* [Exercise requirements] Below are some records; return all of them exactly as they are.

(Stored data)
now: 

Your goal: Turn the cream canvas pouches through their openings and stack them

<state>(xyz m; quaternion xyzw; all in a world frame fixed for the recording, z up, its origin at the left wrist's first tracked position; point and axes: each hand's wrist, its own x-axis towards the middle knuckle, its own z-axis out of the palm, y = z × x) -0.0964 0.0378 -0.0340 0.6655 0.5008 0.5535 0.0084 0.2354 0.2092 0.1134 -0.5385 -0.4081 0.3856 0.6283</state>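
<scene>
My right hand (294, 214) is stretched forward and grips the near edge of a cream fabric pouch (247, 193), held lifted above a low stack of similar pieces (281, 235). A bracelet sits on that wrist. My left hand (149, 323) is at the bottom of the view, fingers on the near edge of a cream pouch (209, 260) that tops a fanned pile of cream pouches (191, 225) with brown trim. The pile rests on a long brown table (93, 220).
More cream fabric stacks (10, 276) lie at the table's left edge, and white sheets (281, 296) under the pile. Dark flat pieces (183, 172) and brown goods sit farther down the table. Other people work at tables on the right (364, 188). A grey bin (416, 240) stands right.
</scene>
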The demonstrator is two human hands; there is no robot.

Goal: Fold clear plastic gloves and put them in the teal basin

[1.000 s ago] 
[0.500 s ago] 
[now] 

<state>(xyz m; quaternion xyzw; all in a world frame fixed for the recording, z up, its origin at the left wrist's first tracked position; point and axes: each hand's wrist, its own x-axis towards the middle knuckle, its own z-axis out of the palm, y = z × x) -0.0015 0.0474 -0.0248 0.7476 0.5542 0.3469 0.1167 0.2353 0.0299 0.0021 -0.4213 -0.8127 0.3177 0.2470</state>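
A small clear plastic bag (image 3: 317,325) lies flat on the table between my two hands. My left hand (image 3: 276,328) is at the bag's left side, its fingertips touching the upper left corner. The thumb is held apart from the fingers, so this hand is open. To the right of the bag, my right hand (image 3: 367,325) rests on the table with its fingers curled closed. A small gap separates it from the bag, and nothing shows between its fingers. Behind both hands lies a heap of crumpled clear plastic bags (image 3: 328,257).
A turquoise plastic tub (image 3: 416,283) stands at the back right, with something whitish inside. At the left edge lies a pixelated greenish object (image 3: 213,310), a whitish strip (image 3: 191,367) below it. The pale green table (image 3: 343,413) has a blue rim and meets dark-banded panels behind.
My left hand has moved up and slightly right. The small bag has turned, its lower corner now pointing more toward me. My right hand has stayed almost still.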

* [Written reply]
now: 

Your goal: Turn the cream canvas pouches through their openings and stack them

<state>(xyz m; quaternion xyzw; all in a world frame fixed for the recording, z up, its origin at the left wrist's first tracked position; point and axes: each hand's wrist, its own x-axis towards the middle knuckle, its own z-axis out of the palm, y = z × x) -0.0964 0.0378 -0.0340 0.6655 0.5008 0.5535 0.0084 0.2354 0.2092 0.1134 -0.5385 -0.4081 0.3856 0.6283</state>
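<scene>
My right hand (294, 214) is stretched forward and grips the near edge of a cream fabric pouch (247, 193), held lifted above a low stack of similar pieces (281, 235). A bracelet sits on that wrist. My left hand (149, 323) is at the bottom of the view, fingers on the near edge of a cream pouch (209, 260) that tops a fanned pile of cream pouches (191, 225) with brown trim. The pile rests on a long brown table (93, 220).
More cream fabric stacks (10, 276) lie at the table's left edge, and white sheets (281, 296) under the pile. Dark flat pieces (183, 172) and brown goods sit farther down the table. Other people work at tables on the right (364, 188). A grey bin (416, 240) stands right.
</scene>
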The demonstrator is two human hands; there is no robot.

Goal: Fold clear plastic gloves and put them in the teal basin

[1.000 s ago] 
[0.500 s ago] 
[now] 

<state>(xyz m; quaternion xyzw; all in a world frame fixed for the recording, z up, its origin at the left wrist's first tracked position; point and axes: each hand's wrist, its own x-axis towards the middle knuckle, its own z-axis out of the palm, y = z × x) -0.0015 0.0474 -0.0248 0.7476 0.5542 0.3469 0.1167 0.2353 0.0299 0.0021 -0.4213 -0.8127 0.3177 0.2470</state>
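A small clear plastic bag (image 3: 317,325) lies flat on the table between my two hands. My left hand (image 3: 276,328) is at the bag's left side, its fingertips touching the upper left corner. The thumb is held apart from the fingers, so this hand is open. To the right of the bag, my right hand (image 3: 367,325) rests on the table with its fingers curled closed. A small gap separates it from the bag, and nothing shows between its fingers. Behind both hands lies a heap of crumpled clear plastic bags (image 3: 328,257).
A turquoise plastic tub (image 3: 416,283) stands at the back right, with something whitish inside. At the left edge lies a pixelated greenish object (image 3: 213,310), a whitish strip (image 3: 191,367) below it. The pale green table (image 3: 343,413) has a blue rim and meets dark-banded panels behind.
My left hand has moved up and slightly right. The small bag has turned, its lower corner now pointing more toward me. My right hand has stayed almost still.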

No additional work is needed on this exercise.